How to complete this task: Your reply should be only the number of lines in the records that contain the word "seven".

Dataset records:
________________________
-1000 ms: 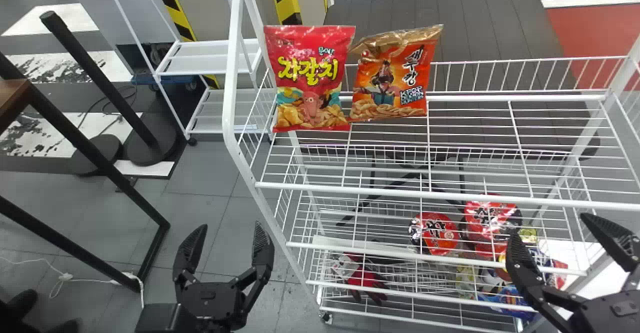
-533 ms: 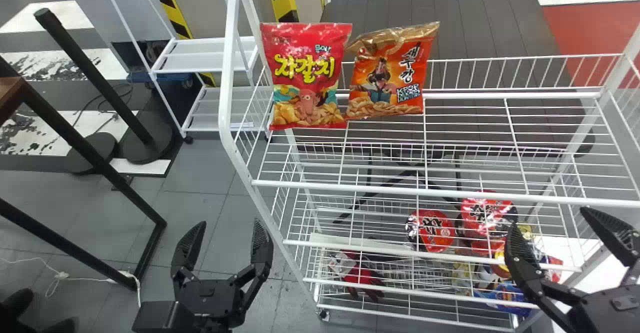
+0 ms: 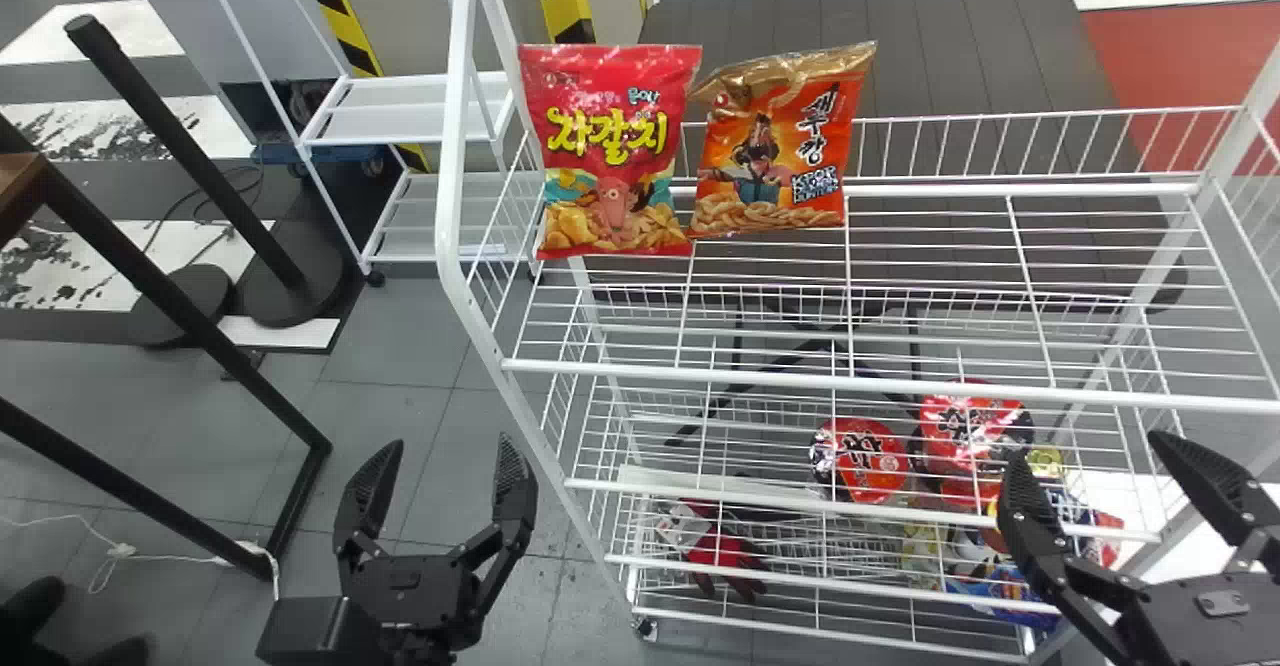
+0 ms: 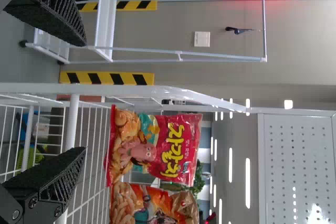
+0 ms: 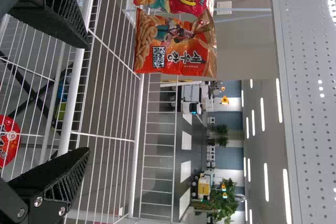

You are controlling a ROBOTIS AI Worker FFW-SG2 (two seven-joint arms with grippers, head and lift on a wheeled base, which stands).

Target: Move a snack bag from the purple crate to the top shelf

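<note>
Head view. Top shelf [image 3: 850, 383]: white wire, railed at back and sides. Red snack bag [image 3: 612, 151]: printed with an octopus figure and chips, upright, toward the left end. Orange snack bag [image 3: 770, 146]: gold-topped, slightly tilted, directly beside the red one, edges meeting. Left tool [image 3: 447, 451]: in front of the rack's left end, fingers apart. Right tool [image 3: 1092, 454]: in front of the rack toward the right, fingers likewise apart. Both tools well apart from the bags. Lower levels: two red-lidded cups [image 3: 862, 461], side by side; blue packet [image 3: 1005, 586] at the right; red glove-like item [image 3: 725, 554] toward the left. Behind, left: white shelf cart [image 3: 420, 106].

Left wrist view. Left tool [image 4: 84, 97]: fingers spread, white rack rail beyond. Both snack bags farther off, on the top shelf. Beyond: wall switch plate [image 4: 202, 39].

Right wrist view. Right tool [image 5: 87, 98]: fingers spread, wire shelving beyond. Orange bag beside the red one. Background: leafy plant [image 5: 223, 200].
</note>
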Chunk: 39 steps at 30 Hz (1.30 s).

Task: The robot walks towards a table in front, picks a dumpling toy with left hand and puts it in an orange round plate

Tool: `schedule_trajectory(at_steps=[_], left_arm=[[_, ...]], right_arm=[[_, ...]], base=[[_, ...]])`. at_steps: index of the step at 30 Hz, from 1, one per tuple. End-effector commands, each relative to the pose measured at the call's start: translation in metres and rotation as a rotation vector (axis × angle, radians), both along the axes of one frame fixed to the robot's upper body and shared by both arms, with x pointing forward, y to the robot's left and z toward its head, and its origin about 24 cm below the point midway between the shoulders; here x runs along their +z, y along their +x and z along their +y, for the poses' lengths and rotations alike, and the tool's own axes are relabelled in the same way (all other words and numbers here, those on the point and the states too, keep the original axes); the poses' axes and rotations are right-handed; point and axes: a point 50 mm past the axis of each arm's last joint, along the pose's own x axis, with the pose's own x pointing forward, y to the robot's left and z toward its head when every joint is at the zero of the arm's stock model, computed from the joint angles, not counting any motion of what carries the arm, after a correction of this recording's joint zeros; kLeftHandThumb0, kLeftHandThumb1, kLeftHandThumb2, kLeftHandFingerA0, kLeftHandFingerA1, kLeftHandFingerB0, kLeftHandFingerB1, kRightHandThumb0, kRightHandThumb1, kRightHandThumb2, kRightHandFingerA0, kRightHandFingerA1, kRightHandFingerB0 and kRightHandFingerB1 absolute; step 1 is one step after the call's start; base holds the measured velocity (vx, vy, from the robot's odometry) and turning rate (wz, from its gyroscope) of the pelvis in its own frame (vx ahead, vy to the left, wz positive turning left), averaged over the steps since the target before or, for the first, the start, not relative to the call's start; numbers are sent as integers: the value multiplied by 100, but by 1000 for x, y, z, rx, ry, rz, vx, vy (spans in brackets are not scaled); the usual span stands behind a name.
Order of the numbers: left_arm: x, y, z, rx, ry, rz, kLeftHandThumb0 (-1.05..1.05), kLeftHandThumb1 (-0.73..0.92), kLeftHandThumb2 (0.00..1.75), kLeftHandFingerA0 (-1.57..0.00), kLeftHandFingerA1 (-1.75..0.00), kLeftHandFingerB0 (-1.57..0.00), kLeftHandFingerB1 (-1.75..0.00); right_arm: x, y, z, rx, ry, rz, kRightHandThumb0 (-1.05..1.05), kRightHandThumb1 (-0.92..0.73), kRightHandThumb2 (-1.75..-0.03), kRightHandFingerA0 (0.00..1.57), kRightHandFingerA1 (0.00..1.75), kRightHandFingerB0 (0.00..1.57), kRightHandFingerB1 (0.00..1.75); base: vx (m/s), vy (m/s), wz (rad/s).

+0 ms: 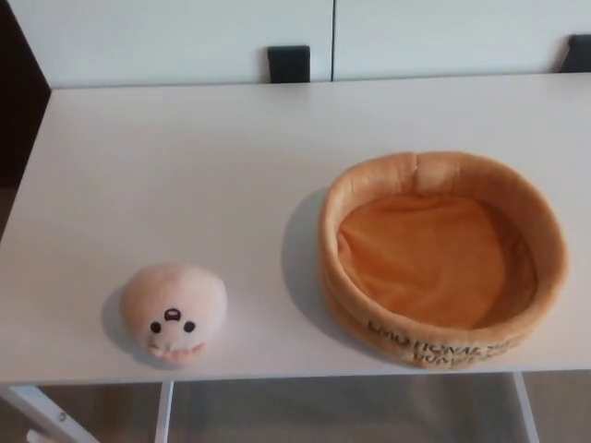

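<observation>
The head view shows a white table (185,166) from above. No part of the robot appears in the frame; neither the left hand nor the right hand is visible, so their finger state cannot be determined.

The dumpling toy (174,314) rests on the tabletop near the front edge, on the left side of the view. It is a round, pale pink plush item with two dark eyes and a small dark mark between them, face turned toward the camera. Nothing touches it.

The orange round plate (545,268) sits on the right side of the table, well apart from the toy. It is a soft fabric basin with a raised padded wall and an orange inner floor. Dark lettering runs along its front outer wall; the text is partly blurred. The plate interior holds nothing.

Behind the table stands a white panel (166,37), with two dark rectangular pieces (289,63) at its lower edge. White table legs (42,415) are visible below the front edge.
</observation>
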Motion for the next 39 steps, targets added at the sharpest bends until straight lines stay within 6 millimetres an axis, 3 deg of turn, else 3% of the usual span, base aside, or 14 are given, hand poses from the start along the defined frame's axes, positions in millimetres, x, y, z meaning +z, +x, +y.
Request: schedule_trajectory(at_steps=[1, 7, 15, 17, 19, 26, 29, 30, 31, 32, 36, 37, 38, 39], left_arm=[[14, 5, 2, -44, -25, -141, -40, 53, 56, -46, -39, -34, -32], [26, 5, -3, -98, -29, -228, -39, 52, 56, -46, -40, -35, -32], [93, -11, -25, -344, -67, -461, -49, 39, 70, -39, -49, -32, -42], [142, -24, -42, -484, -143, -645, -53, 39, 69, -37, -46, -34, -42], [165, -27, -47, -527, -172, -719, -56, 39, 71, -38, -46, -31, -42], [240, -23, -63, -626, -208, -1001, -52, 44, 54, -39, -34, -39, -33], [279, -15, -65, -680, -120, -1222, -53, 46, 54, -31, -33, -28, -30], [292, -10, -65, -700, -108, -1297, -26, 28, 86, -9, -51, -9, -50], [304, -6, -66, -722, -95, -1370, -26, 28, 86, -9, -51, -9, -50], [313, 0, -68, -741, -101, -1421, -55, 39, 67, -21, -40, -16, -38], [339, 22, -77, -801, -115, -1480, -28, 24, 84, -8, -51, -8, -51], [350, 32, -81, -851, -63, -1476, -52, 45, 53, -21, -30, -17, -30], [357, 39, -84, -885, -46, -1485, -27, 21, 81, -6, -51, -6, -50], [361, 45, -87, -907, -57, -1499, -27, 21, 81, -6, -51, -6, -50]], right_arm=[[-1, -4, 0, -7, 8, 6, -46, -59, -83, 63, 61, 33, 45], [-1, -6, 1, 11, 11, 14, -48, -60, -83, 60, 56, 33, 44], [0, -5, -2, -10, -6, 30, -47, -58, -83, 62, 59, 34, 45], [-1, -7, -3, -35, 10, 26, -47, -60, -83, 60, 56, 34, 45], [-1, -8, -2, -31, 11, 29, -38, -68, -61, 67, 52, 38, 33], [-3, -11, 0, -35, -5, 47, -38, -68, -61, 68, 51, 38, 33], [-2, -11, -2, -39, -13, 47, -38, -69, -61, 68, 53, 40, 33], [-2, -11, -2, -40, -14, 44, -38, -67, -60, 69, 54, 40, 33], [-2, -11, -3, -40, -15, 43, -38, -67, -60, 69, 54, 40, 33], [-2, -11, -3, -41, -14, 46, -45, -58, -81, 64, 59, 35, 45], [-3, -17, -2, -36, -8, 54, -36, -68, -60, 69, 57, 40, 33], [-3, -18, -2, -33, -4, 54, -38, -68, -61, 69, 61, 39, 33], [-3, -19, -2, -32, -2, 55, -38, -70, -60, 68, 55, 40, 34], [-3, -20, -2, -33, -1, 56, -38, -70, -60, 68, 55, 40, 34]], base=[[53, 116, -12], [80, 171, 3], [-1, -13, 7], [-4, -42, 4], [0, 0, 0], [0, 0, 0], [0, 0, 0], [0, 0, 0], [0, 0, 0], [0, 0, 0], [0, 0, 0], [0, 0, 0], [0, 0, 0], [0, 0, 0]])
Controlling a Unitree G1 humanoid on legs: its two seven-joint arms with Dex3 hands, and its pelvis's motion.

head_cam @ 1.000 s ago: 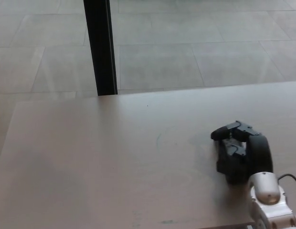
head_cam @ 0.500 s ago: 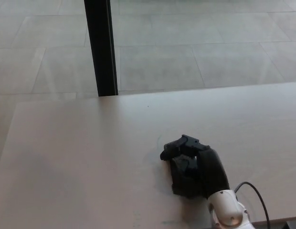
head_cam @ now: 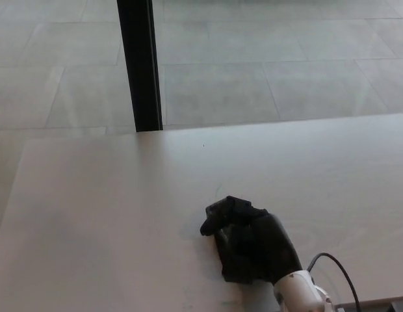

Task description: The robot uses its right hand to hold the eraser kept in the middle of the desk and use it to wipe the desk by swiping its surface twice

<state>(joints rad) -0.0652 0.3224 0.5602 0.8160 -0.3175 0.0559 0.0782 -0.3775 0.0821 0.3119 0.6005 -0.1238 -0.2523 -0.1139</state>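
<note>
1. Resting on the desk (head_cam: 104,221), near its close edge, is the robot's right hand (head_cam: 252,244). It is black and comes in from the lower right of the head view.
2. The hand is closed. Its thick fingers (head_cam: 222,216) are curled down and forward, and their tips point away from the robot and a little to its left.
3. Under the palm, on the hand's left side, sits a dark blocky shape that looks like the eraser (head_cam: 229,263). The hand grips it and presses it flat against the desk. Hand and eraser are both black, so the line between them is hard to make out.
4. Behind the hand is a white wrist (head_cam: 298,294), cut off by the bottom of the picture.
5. A thin black cable (head_cam: 331,265) arches up just to the right of the wrist and drops back down toward the desk's near edge.
6. The desk is pale and smooth. It spreads wide to the left of the hand, to its right, and ahead of it to the far edge.
7. Beyond that far edge, ahead of the hand and off to its left, a black post (head_cam: 140,65) stands upright.
8. Past the post lies a floor (head_cam: 286,71) of large grey tiles, well beyond the hand.
9. The left hand does not show in this view.
</note>
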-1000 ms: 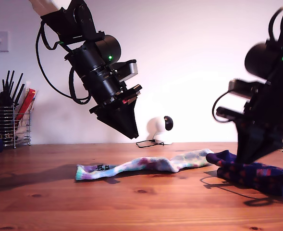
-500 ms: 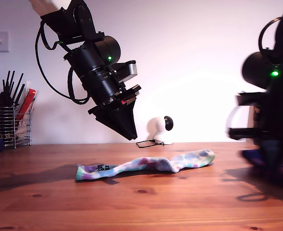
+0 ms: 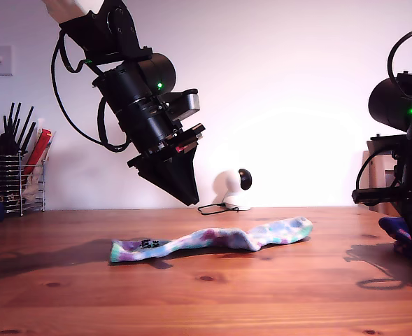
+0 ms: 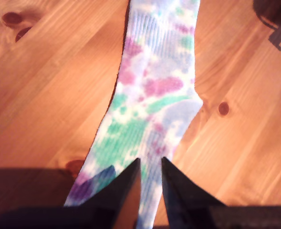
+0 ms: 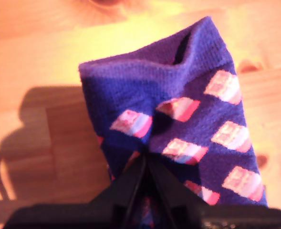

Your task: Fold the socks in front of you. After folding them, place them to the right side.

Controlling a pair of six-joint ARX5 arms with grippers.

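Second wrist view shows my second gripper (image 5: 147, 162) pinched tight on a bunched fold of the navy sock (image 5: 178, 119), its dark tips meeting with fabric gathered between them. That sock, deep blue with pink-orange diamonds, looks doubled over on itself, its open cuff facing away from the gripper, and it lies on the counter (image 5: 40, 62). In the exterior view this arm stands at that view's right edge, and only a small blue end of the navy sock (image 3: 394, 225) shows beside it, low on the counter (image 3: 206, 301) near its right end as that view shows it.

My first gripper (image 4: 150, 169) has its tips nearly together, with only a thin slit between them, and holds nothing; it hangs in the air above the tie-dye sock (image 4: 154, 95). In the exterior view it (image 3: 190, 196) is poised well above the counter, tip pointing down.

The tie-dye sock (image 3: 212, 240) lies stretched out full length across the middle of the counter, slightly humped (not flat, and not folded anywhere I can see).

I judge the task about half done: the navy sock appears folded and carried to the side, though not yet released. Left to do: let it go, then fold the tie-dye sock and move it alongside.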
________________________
Task response: 2